|Abstract or Summary
- In recent years, changes in values have occurred in major elements of the population, most notably among the late adolescents and the college students. That this holds portent for the future was referred to by Revel in WITHOUT MARX OR JESUS when he said, "The American revolution is without doubt the first revolution in history in which disagreement on values and goals is more pronounced than disagreement on the means of existence."
Values are constituted of beliefs and attitudes central to one's mechanisms for defense, coping, and psychological support. These are integral to one's ego-identity and personal survival. They are motivational precursors of behavior. By understanding these as need-inspiring, we may understand the dynamics and true nature of the person. These factors were considered in identifying a need for the current study in which value statements of students were categorized, related to a projective test of cognitive style, and employed experimentally so as to elicit a behavior typical of an individual's perceptual system.
One hundred and 205 General Psychology students in the Spring term, 1970, were administered the Educational Testing Service Form V Hidden Figures Test, the former group, to facilitate an item analysis in the development of the experimental instrument, and the latter, to precipitate from the extremes of scoring two criterion groups, the field independent (N=46), and the field dependent (N=47). From these samples, 88 subjects, 44 field independent and 44 field dependent, were compared in an experimental consensus setting according to the Asch technique (Asch, 1961). A ten item value rating of original design derived from a survey of student values structured the experimental setting in which three of the four subjects being tested were plants. All responses were visible on an electrically activated board. The answering order rotated after each question. When the authentic subject answered last, the responses of the plants were visible to him, creating an experimental consensus pressure situation. When the authentic subject answered first, there was no consensus pressure exerted and he was under a control status.
Response norms were established for the field independent and the field dependent odd and even items according to t test item analysis.
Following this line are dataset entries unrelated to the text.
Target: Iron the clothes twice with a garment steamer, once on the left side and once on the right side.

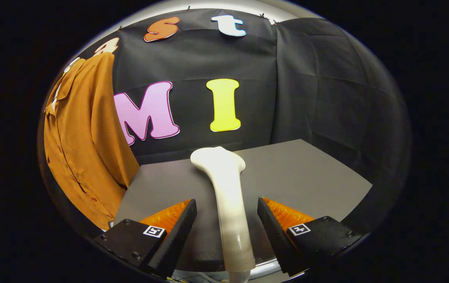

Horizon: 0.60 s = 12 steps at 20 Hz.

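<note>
A white garment steamer [226,184] lies on the grey table [306,173], its handle running toward me between my fingers and its head pointing at the back wall. My gripper [227,208] is open, one finger on each side of the handle with a gap on both sides. An orange-brown shirt [85,145] hangs against the booth wall, left of the table, its button row facing right and its hem dropping below the table's level.
The table's right part is bare grey surface beyond my right finger. Black cloth walls close the booth behind and to the right. The table's near edge lies just below my fingers.
</note>
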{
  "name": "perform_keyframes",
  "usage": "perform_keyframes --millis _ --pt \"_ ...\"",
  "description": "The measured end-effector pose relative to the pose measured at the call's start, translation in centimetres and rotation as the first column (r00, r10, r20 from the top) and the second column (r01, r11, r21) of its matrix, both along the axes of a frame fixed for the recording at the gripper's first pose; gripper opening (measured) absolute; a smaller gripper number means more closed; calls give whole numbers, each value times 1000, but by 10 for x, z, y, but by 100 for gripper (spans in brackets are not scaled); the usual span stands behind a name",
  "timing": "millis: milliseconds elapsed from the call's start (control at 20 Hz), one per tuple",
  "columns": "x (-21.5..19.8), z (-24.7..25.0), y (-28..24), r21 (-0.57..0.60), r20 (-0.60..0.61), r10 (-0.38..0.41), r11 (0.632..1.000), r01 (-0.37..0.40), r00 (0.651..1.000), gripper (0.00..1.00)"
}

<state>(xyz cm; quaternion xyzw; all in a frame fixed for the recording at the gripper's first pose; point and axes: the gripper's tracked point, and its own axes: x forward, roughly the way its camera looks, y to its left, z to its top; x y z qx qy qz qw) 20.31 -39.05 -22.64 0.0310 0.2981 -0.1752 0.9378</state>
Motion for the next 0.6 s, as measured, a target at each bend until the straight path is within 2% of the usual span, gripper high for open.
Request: perform_keyframes --millis 50,200,250,350,450,600 --pt "-1 -6 -2 6 -18 2 1000 -2 1000 98" --pt "2 -18 -4 9 -61 8 1000 -8 998 80" --pt "1 -23 -7 7 -78 1 1000 0 997 80" --pt "1 -19 -7 13 -63 8 1000 -8 998 48" --pt "1 -19 -9 28 -47 9 1000 -8 999 40" --pt "-2 -4 -9 78 2 -3 997 3 1000 39"
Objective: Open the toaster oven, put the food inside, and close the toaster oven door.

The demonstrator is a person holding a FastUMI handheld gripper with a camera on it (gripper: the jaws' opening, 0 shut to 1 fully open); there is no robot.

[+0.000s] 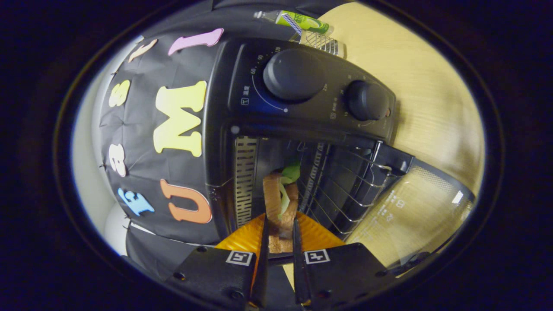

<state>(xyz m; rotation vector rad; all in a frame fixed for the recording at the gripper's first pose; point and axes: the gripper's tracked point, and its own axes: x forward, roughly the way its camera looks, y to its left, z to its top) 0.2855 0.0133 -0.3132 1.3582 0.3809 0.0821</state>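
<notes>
- One sandwich (280, 203) (bread with lettuce) clamped between the two fingers (264, 242).
- One toaster oven (302, 142), two knobs (294, 74), just ahead, door (414, 211) open.
- Two bottles (302, 21) beyond on the worktop (432, 99).

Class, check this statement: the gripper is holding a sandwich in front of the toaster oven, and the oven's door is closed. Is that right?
Not quite. In the gripper view the door is open, swung down from the toaster oven, with the wire rack exposed. The rest holds: the gripper is shut on the sandwich in front of the oven.
</notes>
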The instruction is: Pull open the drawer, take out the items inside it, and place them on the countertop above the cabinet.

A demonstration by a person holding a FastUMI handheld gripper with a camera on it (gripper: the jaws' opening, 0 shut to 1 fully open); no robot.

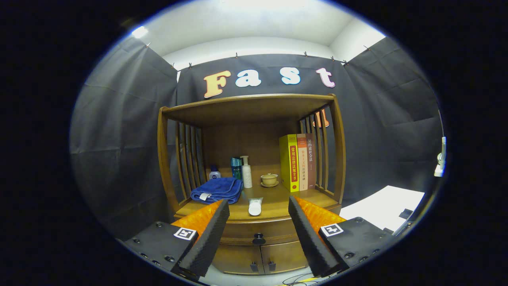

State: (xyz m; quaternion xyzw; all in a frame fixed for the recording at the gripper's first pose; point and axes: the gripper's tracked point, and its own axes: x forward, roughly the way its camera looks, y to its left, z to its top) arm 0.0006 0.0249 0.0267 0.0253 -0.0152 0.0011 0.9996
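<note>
A wooden cabinet [254,226] stands straight ahead, with a closed drawer [238,232] under its countertop [274,206]. The drawer has a small dark knob [258,239], which sits between and beyond my fingers. My gripper [258,205] is open and holds nothing; its fingers frame the drawer front from some distance. A white tube [254,207] lies on the countertop near its front edge. What the drawer holds is hidden.
On the countertop lie a folded blue towel [217,189], a white pump bottle [247,172], small bottles [226,170], a lidded cup [269,179] and upright books [297,162]. Slatted sides and a top shelf [248,104] enclose it. Two lower doors [260,260] sit beneath the drawer.
</note>
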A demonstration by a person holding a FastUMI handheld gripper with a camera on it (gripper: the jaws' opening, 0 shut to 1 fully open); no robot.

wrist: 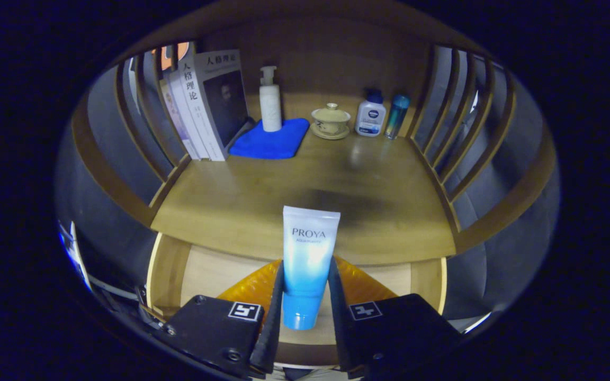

Those items were then reversed in polarity, creating a dissonant situation. In the experimental consensus for the field independent subjects, the plants used conservative-scripted responses, and for the field dependent subjects, used liberal-scripted responses. These were the experimental variables.
Statistical analysis included 64, 32 field independent and 32 field dependent subjects obtained by random selection from the original group of 88, according to the design of the study.
The one and two-tailed t test and the two factor analysis of variance were used to assess the degree of experimental influence in means between the field independent and the field dependent subjects.
Three inferences may be drawn from the study: that there is a difference in the values and attitudes in comparing field independent and field dependent subjects; that field dependent subjects are more susceptible to consensus pressure than field independent subjects and are more prone to change their opinions in the directions of the consensus; and finally, that the setting in which perception occurs is a motivating factor in determining an individual's behavior.
The statistical results suggest a partial acceptance of the main hypothesis.